PARKSVILLE — When Carmen Hammond went for an ultrasound eight weeks into her pregnancy, she was expecting to get a glimpse of a single healthy baby.
Instead, the ultrasound technician looked concerned.
“She kept screwing up her face and I was going, ‘What’s wrong?! What’s wrong?” Hammond said.
“Then she said, ‘I’ve got three heartbeats.’ I think I cried all the way home.”
Hammond and her husband, David, still wonder how they are going to manage to financially support and care for three babies, but after giving birth to non-identical triplets — two boys and one girl — the Parksville couple is overjoyed.

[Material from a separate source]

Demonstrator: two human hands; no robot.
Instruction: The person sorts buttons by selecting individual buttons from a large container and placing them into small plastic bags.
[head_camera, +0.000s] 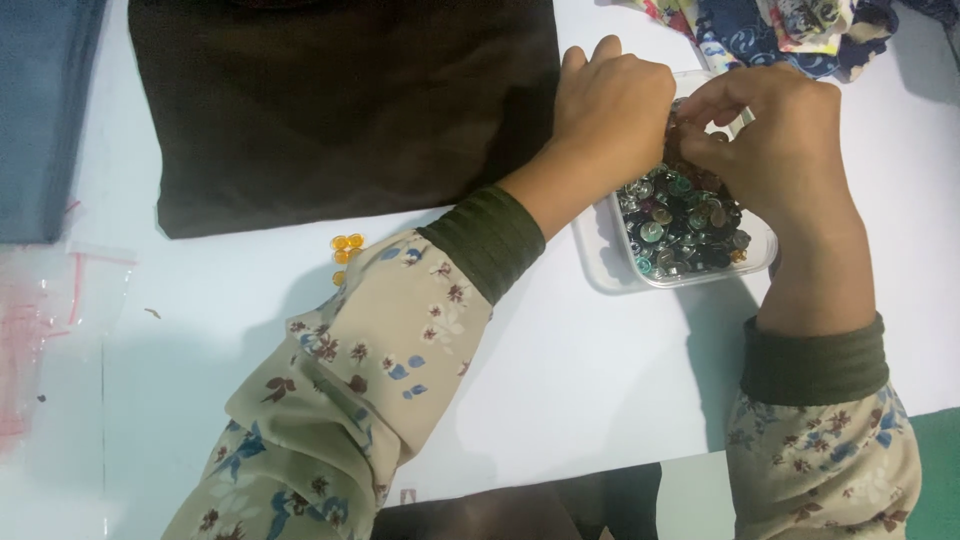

The babies were born on Nov. 10, two months early, and have been getting over some initial health scares in the Neonatal Intensive Care Unit at Nanaimo Regional General Hospital.
When the babies were born, the smallest, a boy, weighed just two pounds, 12 ounces.
But he is getting stronger every day and the other two babies, who weighed in at three pounds, four ounces, are nearly ready to go home.
The three tiny hospital patients are miraculous in more ways than one, according to doctors — they are spontaneous triplets, which is very rare, and they are the only triplets known to doctors on the central Island.
“It was very much a surprise to us,” Hammond said. “Most of the doctors that are around today haven’t dealt with triplets, only twins, so our doctor was quite excited.”
Hammond has been at the hospital every day since the babies were born, commuting back and forth from Parksville with very little sleep.
While delivering and caring for the babies has been no easy task, Hammond said her pregnancy was a breeze compared to what she was anticipating.
She was put on a high-protein diet to gain weight, but only gained about 30 pounds throughout her 32 weeks of pregnancy, and had no morning sickness.
She said some of the initial terror she experienced when she found out she was pregnant with triple the babies she was expecting still remains, but she and her husband are figuring things out.
The couple realizes that their family is quickly going to outgrow the two-bedroom house they are currently renting, and that they’re going to need some outside help.
“We’re still trying to arrange some support for when we do go home,” Hammond said. “The biggest thing right now is we just want to make sure that the babies are all healthy. That’s our primary objective. And we’re almost there.”
But when Hammond was asked if she would ever consider another addition to the family, she said that three babies and she’s out.
“These are the first and last,” Hammond said.